Lampu berwarna merah, kuning dan hijau ini memberitahu kita kapan waktu yang aman untuk melaju melalui persimpangan atau berhenti mempersilakan mobil dari sisi yang lain.

Sejarah lampu lalu lintas pertama kali digunakan di Inggris pada 10 Desember 1868. Saat itu, manajer kereta api Inggris, John Peake Knight, menyarankan untuk mengadaptasi metode semapur yang biasa digunakan kereta api.

Fungsinya untuk mengontrol lalu lintas di jalan raya, dan pertama kali terpasang di bagian luar Gedung Parlemen. Tanpa lampu lalu lintas, kondisi di persimpangan pasti akan macet dan semrawut.

Lampu ini bakal mengatur kereta kuda dan pejalan kaki yang saat itu telah memacetkan London. Kehadiran lampu lalu lintas untuk memberi kesempatan pejalan kaki menyeberang jalan karena arus kereta kuda yang saat itu begitu ramai.

Sejarah Lampu Lalu Lintas Pertama di Dunia

Sinyal lalu lintas tradisional (foto: Pinterest)

Dikutip dari National Geographic, kemacetan lalu lintas telah menjadi masalah bahkan sebelum penemuan mobil. Kereta kuda dan pejalan kaki telah memadati jalan-jalan Kota London. Sinyal lalu lintas tersebut dipasang di persimpangan Bridge Street dan Great George Street di wilayah Westminster, London, dekat Houses of Parliament dan Westminster Bridge.

Dalam buku berjudul Victorian London: The Life of a City 1840-1870 yang ditulis oleh Liza Picard, saat itu sudah ada 13 ribu kendaraan, termasuk kereta kuda yang lalu-lalang di jalan-jalan Kota London.

Kepadatan kendaraan di jalan-jalan kota London jamak terjadi pada jam-jam kerja. Selain banyaknya kendaraan yang melintas, jalanan Kota London masa lampau juga sudah dipenuhi oleh para pejalan kaki.

John Peake Knight, merupakan seorang insinyur dan juga manajer kereta api. Knight pernah bekerja merancang sistem persinyalan jaringan kereta api di Inggris.

Dari pengalamannya di perkeretaapian, pada 1865 ia masuk menjadi komisioner Polisi London. Ia pun mencoba mengadaptasi sistem persinyalan kereta api ke jalan raya.

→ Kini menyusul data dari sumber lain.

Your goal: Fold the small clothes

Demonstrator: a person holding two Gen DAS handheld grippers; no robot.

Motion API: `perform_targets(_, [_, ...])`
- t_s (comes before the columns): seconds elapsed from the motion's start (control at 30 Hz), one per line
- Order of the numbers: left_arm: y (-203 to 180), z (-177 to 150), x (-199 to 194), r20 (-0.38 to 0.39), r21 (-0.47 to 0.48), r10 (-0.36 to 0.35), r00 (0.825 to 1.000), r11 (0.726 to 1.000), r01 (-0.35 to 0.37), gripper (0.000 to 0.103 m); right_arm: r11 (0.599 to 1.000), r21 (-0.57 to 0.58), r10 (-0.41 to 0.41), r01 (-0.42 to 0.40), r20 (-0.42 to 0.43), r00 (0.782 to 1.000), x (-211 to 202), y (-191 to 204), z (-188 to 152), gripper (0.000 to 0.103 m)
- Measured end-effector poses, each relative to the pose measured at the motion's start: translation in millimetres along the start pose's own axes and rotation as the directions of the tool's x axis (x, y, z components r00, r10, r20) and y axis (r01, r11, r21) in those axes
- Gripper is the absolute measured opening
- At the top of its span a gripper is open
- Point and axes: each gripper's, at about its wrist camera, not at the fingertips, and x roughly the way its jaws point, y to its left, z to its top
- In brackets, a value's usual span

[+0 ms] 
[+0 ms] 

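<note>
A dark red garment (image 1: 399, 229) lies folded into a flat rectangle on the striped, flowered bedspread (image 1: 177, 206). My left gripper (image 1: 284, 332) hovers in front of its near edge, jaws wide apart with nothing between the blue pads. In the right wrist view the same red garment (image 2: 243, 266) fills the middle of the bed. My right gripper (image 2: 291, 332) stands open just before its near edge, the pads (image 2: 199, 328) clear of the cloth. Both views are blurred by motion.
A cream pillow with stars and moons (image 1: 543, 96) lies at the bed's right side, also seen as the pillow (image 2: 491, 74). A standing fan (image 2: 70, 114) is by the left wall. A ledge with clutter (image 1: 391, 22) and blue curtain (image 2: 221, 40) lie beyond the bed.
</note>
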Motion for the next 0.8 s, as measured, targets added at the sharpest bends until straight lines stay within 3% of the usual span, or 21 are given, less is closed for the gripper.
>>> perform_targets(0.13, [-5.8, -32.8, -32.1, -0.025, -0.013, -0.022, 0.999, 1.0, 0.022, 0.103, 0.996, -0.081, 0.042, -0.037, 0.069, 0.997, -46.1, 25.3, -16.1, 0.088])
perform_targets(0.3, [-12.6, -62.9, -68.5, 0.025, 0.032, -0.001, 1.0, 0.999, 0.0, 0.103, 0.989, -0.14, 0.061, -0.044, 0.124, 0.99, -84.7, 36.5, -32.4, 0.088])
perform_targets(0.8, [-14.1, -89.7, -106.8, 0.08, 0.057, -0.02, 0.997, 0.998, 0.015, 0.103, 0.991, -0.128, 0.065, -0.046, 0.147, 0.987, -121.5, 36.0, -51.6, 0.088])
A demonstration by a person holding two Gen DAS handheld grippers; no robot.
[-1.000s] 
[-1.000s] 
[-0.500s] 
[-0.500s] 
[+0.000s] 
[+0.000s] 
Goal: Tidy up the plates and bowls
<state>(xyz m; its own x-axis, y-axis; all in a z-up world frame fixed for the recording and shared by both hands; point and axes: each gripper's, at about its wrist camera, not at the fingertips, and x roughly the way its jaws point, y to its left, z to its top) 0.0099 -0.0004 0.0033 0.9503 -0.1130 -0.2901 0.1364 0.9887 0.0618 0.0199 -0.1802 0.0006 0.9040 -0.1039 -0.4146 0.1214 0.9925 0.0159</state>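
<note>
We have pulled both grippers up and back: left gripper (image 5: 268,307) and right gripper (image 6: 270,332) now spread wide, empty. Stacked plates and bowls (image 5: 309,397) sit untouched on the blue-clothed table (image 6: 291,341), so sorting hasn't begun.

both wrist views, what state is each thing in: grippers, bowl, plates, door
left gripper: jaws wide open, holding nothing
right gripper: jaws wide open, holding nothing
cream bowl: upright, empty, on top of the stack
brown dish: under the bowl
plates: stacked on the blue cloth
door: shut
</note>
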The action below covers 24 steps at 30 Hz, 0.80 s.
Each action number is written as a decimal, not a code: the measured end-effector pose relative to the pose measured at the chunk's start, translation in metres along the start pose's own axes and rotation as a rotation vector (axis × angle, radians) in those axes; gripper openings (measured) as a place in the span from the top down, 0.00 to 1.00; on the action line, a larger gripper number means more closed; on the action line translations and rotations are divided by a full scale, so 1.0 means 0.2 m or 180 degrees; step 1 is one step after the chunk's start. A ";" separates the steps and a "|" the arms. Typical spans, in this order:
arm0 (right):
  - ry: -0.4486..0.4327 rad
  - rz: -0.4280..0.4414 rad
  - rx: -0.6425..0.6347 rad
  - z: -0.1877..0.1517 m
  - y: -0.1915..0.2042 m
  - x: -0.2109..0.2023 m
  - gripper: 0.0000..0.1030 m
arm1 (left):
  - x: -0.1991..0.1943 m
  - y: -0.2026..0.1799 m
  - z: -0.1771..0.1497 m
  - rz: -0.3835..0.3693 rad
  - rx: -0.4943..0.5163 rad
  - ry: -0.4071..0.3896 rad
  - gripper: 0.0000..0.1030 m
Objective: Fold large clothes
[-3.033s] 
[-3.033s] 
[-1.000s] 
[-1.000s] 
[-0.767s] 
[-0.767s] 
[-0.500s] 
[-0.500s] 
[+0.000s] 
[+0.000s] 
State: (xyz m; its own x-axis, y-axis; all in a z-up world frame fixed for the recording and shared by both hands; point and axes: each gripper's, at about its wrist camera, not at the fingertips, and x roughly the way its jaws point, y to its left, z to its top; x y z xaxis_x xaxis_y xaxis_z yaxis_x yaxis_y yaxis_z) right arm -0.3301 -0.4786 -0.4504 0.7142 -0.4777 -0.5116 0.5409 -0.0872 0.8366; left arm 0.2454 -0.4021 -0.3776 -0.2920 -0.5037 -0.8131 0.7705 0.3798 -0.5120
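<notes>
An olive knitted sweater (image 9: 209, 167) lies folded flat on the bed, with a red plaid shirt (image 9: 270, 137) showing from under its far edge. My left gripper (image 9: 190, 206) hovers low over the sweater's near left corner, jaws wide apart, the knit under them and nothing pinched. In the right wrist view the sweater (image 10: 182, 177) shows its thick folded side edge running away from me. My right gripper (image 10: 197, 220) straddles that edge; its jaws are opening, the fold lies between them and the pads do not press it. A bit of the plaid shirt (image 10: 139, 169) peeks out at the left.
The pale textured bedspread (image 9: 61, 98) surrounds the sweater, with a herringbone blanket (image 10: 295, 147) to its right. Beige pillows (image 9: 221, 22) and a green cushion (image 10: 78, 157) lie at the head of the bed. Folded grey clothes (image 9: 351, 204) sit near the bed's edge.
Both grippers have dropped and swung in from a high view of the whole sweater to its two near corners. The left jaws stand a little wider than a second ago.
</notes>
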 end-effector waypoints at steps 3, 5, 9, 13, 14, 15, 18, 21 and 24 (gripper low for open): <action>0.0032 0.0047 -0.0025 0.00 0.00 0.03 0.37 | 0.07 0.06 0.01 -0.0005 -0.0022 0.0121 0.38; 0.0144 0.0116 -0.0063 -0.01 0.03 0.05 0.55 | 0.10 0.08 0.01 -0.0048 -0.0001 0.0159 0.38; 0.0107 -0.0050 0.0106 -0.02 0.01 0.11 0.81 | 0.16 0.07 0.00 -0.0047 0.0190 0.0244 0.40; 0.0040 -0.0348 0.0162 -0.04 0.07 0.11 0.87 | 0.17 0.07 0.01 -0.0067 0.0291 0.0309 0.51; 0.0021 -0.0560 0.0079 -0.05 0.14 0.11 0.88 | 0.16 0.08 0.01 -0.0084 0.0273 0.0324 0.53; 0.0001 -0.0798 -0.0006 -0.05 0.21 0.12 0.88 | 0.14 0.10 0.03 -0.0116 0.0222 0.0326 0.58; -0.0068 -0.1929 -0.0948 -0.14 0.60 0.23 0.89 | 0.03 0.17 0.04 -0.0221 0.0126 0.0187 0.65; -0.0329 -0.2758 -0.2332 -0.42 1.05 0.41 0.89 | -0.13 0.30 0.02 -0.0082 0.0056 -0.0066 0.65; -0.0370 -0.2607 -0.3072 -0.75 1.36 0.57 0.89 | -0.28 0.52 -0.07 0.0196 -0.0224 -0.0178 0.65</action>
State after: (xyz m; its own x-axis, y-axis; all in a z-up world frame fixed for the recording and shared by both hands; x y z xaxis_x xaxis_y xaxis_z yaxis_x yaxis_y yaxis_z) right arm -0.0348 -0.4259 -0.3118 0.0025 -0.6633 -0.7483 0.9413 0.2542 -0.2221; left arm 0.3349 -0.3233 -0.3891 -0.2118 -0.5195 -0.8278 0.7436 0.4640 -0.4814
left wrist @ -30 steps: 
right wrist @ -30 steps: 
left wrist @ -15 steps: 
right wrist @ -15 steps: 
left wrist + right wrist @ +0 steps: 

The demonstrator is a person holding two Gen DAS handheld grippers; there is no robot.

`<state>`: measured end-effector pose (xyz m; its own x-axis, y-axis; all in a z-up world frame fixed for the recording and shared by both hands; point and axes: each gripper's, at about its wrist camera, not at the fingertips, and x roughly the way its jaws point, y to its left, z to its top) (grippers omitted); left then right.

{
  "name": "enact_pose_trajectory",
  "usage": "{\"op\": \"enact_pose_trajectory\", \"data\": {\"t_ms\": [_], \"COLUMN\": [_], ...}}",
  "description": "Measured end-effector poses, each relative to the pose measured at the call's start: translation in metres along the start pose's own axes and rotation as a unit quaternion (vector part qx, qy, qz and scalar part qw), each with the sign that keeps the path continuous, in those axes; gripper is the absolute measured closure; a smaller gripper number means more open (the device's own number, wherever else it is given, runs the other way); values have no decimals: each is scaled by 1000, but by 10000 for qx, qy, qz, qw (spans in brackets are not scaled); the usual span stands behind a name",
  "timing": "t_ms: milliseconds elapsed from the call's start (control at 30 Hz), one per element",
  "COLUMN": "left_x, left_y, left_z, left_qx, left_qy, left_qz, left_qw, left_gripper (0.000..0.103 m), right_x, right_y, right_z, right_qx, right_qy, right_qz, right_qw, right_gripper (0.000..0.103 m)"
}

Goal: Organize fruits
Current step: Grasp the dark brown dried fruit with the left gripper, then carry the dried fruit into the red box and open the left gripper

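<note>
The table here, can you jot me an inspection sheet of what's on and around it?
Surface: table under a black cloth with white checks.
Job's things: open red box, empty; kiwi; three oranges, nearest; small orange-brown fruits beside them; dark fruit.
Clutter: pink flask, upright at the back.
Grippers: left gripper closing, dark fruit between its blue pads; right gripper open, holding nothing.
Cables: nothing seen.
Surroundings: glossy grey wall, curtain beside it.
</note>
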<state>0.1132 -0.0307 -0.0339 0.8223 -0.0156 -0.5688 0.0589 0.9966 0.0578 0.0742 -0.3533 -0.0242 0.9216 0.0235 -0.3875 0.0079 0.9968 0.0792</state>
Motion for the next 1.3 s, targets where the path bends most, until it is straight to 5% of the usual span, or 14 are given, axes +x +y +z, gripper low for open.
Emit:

Pada metode adaptasi Knight, sinyal lalu lintas akan menampilkan tanda “Stop” dan “Go” di siang hari. Pada malam hari, lampu berwarna merah dan hijau akan digunakan.

Lampu gas akan menerangi tanda tersebut di kegelapan malam. Seorang petugas polisi ditempatkan tak jauh dari sinyal lalu lintas tersebut untuk mengoperasikannya.

Bentuk lampu lalu lintas saat itu tentu berbeda jauh dibandingkan dengan sekarang ini. Lampu lalu lintas itu berbentuk tiang yang berdiri tegak setinggi 20 kaki dan memberi aba-aba dengan palang besi.

Palang besi turun hingga membentuk sudut 90 derajat dari tiang dengan lampu merah menyala yang artinya berhenti. Palang besi membentuk sudut 45 derajat dengan lampu hijau menyala artinya jalan.

Insiden mewarnai kemunculan lampu lalu lintas ini. Pada 2 Januari 1869, tiba-tiba lampu tersebut meledak dan melukai seorang polisi sehingga harus dioperasi. Proyek ini dinyatakan berbahaya bagi keselamatan masyarakat dan tidak lama kemudian lampu itu dicopot.

Lampu Lalu Lintas Lahir Kembali di Abad 20

Cikal bakal lampu lalu lintas modern (foto: National Geographic)

Lampu lalu lintas modern ditemukan di Amerika Serikat pada awal 1912 oleh Lester Farnsworth Wire, seorang polisi di Salt Lake City, Utah. Sinyal lalu lintas buatan Wire menyerupai rumah burung dengan empat sisi dan terpasang pada tiang tinggi.

Benda tersebut ditempatkan ditengah-tengah persimpangan dan dijalankan dengan bantuan kabel listrik di udara. Seorang petugas polisi harus mengatur lampunya secara manual.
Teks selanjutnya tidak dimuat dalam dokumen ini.